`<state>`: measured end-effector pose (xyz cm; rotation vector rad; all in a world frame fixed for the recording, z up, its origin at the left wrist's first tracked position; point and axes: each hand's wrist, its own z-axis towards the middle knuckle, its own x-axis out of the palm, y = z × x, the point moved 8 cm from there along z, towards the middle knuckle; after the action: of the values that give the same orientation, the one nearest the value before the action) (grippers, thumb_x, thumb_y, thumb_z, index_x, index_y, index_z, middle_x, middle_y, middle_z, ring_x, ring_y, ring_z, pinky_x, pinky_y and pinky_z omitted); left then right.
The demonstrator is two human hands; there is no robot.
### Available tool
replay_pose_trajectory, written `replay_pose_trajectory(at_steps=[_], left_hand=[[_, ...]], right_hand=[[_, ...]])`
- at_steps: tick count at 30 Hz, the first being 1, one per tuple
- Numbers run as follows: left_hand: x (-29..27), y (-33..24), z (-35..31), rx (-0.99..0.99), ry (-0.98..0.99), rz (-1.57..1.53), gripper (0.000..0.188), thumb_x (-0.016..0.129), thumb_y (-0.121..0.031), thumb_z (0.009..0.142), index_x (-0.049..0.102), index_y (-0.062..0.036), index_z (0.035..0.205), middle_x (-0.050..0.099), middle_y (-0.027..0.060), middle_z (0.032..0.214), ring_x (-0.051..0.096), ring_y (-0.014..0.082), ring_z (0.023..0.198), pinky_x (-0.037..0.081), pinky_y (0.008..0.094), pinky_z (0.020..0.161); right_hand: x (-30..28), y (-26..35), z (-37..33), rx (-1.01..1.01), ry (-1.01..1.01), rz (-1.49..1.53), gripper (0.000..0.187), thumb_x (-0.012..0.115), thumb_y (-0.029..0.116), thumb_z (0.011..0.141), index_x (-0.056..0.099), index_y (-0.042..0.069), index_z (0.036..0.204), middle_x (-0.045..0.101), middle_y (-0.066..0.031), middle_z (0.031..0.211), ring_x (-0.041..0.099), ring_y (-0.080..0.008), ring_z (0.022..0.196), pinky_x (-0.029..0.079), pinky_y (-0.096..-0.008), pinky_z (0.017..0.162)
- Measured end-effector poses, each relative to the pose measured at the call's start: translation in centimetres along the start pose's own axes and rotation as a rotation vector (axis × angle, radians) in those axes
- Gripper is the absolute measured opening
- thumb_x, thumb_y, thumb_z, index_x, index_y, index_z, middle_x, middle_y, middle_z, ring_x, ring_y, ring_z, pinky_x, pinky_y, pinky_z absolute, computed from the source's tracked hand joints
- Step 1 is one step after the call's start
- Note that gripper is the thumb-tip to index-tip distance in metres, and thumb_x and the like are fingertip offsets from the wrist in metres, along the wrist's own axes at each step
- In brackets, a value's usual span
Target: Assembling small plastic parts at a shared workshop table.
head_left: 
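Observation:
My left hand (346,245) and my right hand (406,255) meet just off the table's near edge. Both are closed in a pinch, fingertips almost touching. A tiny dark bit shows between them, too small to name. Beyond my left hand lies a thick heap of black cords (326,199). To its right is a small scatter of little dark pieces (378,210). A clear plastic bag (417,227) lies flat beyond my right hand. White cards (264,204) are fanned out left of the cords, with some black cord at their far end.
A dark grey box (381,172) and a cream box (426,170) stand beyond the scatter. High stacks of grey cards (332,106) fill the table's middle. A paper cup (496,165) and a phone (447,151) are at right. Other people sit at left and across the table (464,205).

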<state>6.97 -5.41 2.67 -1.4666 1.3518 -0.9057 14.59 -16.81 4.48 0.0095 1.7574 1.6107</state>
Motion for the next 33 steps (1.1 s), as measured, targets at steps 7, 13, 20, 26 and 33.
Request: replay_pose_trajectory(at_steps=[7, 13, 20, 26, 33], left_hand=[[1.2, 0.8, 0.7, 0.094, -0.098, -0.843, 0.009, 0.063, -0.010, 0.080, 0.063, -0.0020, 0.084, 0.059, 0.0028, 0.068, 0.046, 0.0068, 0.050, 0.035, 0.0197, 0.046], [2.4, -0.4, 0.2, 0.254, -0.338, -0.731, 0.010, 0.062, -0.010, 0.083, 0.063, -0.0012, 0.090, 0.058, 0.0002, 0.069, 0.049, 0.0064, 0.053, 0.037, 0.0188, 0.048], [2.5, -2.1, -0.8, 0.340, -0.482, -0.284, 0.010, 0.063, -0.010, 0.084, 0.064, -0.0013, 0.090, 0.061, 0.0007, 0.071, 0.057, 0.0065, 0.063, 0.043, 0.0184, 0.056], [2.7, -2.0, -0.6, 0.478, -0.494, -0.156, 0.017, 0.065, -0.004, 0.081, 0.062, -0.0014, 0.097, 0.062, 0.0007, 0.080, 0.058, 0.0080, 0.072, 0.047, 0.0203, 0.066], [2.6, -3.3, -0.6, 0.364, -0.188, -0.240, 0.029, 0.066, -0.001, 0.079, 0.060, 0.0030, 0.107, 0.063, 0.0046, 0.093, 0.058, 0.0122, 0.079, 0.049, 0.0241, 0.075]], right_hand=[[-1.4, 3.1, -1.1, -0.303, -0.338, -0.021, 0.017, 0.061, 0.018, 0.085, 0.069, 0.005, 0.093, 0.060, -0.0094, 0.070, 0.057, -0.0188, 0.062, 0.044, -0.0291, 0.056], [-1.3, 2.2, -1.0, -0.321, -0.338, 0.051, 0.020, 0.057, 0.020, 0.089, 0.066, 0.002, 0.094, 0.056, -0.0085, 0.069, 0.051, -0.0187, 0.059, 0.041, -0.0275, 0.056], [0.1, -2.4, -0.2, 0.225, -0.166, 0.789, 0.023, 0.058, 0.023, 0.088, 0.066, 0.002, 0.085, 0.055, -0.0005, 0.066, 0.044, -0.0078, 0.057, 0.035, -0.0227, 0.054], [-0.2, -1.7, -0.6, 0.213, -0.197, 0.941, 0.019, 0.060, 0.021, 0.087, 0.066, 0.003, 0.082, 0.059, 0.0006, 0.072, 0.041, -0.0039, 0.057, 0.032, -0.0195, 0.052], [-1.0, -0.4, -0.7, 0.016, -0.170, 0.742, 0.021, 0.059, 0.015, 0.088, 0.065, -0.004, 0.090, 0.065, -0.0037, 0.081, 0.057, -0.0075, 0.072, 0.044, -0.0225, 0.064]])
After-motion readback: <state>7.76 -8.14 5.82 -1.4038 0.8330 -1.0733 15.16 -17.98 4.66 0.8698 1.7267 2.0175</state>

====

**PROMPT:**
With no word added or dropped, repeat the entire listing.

**COMPLETED EXERCISE:**
`<state>`: measured end-effector pose (xyz cm; rotation vector rad; all in a world frame fixed for the recording, z up, its origin at the left wrist's first tracked position; point and axes: each hand's wrist, its own z-axis towards the middle knuckle, its own x-axis out of the palm, y = z × x, the point moved 8 cm from there along z, towards the middle knuckle; after the action: of the values that give the same orientation, the one nearest the value before the action) (grippers, thumb_x, thumb_y, thumb_z, index_x, index_y, index_z, middle_x, middle_y, middle_z, ring_x, ring_y, ring_z, pinky_x, pinky_y and pinky_z omitted); left then right.
The demonstrator is two human hands; there is no robot.
### Available tool
replay_pose_trajectory, written `replay_pose_trajectory(at_steps=[_], left_hand=[[_, ...]], right_hand=[[_, ...]])`
- at_steps: tick count at 30 Hz, the first being 1, one per tuple
- Numbers run as follows: left_hand: x (-29..27), y (-33..24), z (-35..31), rx (-0.99..0.99), ry (-0.98..0.99), rz (-1.57..1.53), gripper (0.000..0.188), thumb_x (-0.016..0.129), thumb_y (-0.121..0.031), thumb_z (0.009..0.142), index_x (-0.049..0.102), index_y (-0.062..0.036), index_z (0.035..0.205), middle_x (-0.050..0.099), middle_y (-0.027..0.060), middle_z (0.032..0.214), ring_x (-0.051..0.096), ring_y (-0.014..0.082), ring_z (0.023..0.198), pinky_x (-0.037..0.081), pinky_y (0.008..0.094), pinky_z (0.020..0.161); right_hand: x (-30..28), y (-26..35), z (-37..33), rx (-1.01..1.01), ry (-1.01..1.01), rz (-1.49..1.53), gripper (0.000..0.187), thumb_x (-0.012..0.115), thumb_y (-0.029..0.116), thumb_z (0.011..0.141), index_x (-0.056..0.099), index_y (-0.042..0.069), index_z (0.036..0.204), middle_x (-0.045..0.101), middle_y (-0.066..0.031), middle_z (0.031..0.211), ring_x (-0.041..0.099), ring_y (-0.080..0.008), ring_z (0.022..0.196), pinky_x (-0.029..0.079), pinky_y (-0.096..-0.008), pinky_z (0.017..0.162)
- Measured end-effector poses, each relative to the pose measured at the call's start: translation in centimetres along the start pose's own axes and rotation as a rotation vector (axis × angle, radians) in those axes
- Gripper is the absolute measured opening
- thumb_x, thumb_y, thumb_z, index_x, index_y, index_z, middle_x, middle_y, middle_z, ring_x, ring_y, ring_z, pinky_x, pinky_y, pinky_z absolute, computed from the source's tracked hand joints
- Step 1 is one step after the call's start
- Note that gripper is the thumb-tip to index-tip distance in metres, and thumb_x and the like are fingertip offsets from the wrist in metres, along the wrist's own axes at each step
- In brackets, a value's usual span
Target: Assembling small plastic parts at a shared workshop table.
head_left: 
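Observation:
My left hand (346,245) and my right hand (406,255) meet just off the table's near edge. Both are closed in a pinch, fingertips almost touching. A tiny dark bit shows between them, too small to name. Beyond my left hand lies a thick heap of black cords (326,199). To its right is a small scatter of little dark pieces (378,210). A clear plastic bag (417,227) lies flat beyond my right hand. White cards (264,204) are fanned out left of the cords, with some black cord at their far end.
A dark grey box (381,172) and a cream box (426,170) stand beyond the scatter. High stacks of grey cards (332,106) fill the table's middle. A paper cup (496,165) and a phone (447,151) are at right. Other people sit at left and across the table (464,205).
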
<state>6.97 -5.41 2.67 -1.4666 1.3518 -0.9057 14.59 -16.81 4.48 0.0095 1.7574 1.6107</state>
Motion for the next 33 steps (1.1 s), as measured, targets at steps 7, 13, 20, 26 and 33.
Request: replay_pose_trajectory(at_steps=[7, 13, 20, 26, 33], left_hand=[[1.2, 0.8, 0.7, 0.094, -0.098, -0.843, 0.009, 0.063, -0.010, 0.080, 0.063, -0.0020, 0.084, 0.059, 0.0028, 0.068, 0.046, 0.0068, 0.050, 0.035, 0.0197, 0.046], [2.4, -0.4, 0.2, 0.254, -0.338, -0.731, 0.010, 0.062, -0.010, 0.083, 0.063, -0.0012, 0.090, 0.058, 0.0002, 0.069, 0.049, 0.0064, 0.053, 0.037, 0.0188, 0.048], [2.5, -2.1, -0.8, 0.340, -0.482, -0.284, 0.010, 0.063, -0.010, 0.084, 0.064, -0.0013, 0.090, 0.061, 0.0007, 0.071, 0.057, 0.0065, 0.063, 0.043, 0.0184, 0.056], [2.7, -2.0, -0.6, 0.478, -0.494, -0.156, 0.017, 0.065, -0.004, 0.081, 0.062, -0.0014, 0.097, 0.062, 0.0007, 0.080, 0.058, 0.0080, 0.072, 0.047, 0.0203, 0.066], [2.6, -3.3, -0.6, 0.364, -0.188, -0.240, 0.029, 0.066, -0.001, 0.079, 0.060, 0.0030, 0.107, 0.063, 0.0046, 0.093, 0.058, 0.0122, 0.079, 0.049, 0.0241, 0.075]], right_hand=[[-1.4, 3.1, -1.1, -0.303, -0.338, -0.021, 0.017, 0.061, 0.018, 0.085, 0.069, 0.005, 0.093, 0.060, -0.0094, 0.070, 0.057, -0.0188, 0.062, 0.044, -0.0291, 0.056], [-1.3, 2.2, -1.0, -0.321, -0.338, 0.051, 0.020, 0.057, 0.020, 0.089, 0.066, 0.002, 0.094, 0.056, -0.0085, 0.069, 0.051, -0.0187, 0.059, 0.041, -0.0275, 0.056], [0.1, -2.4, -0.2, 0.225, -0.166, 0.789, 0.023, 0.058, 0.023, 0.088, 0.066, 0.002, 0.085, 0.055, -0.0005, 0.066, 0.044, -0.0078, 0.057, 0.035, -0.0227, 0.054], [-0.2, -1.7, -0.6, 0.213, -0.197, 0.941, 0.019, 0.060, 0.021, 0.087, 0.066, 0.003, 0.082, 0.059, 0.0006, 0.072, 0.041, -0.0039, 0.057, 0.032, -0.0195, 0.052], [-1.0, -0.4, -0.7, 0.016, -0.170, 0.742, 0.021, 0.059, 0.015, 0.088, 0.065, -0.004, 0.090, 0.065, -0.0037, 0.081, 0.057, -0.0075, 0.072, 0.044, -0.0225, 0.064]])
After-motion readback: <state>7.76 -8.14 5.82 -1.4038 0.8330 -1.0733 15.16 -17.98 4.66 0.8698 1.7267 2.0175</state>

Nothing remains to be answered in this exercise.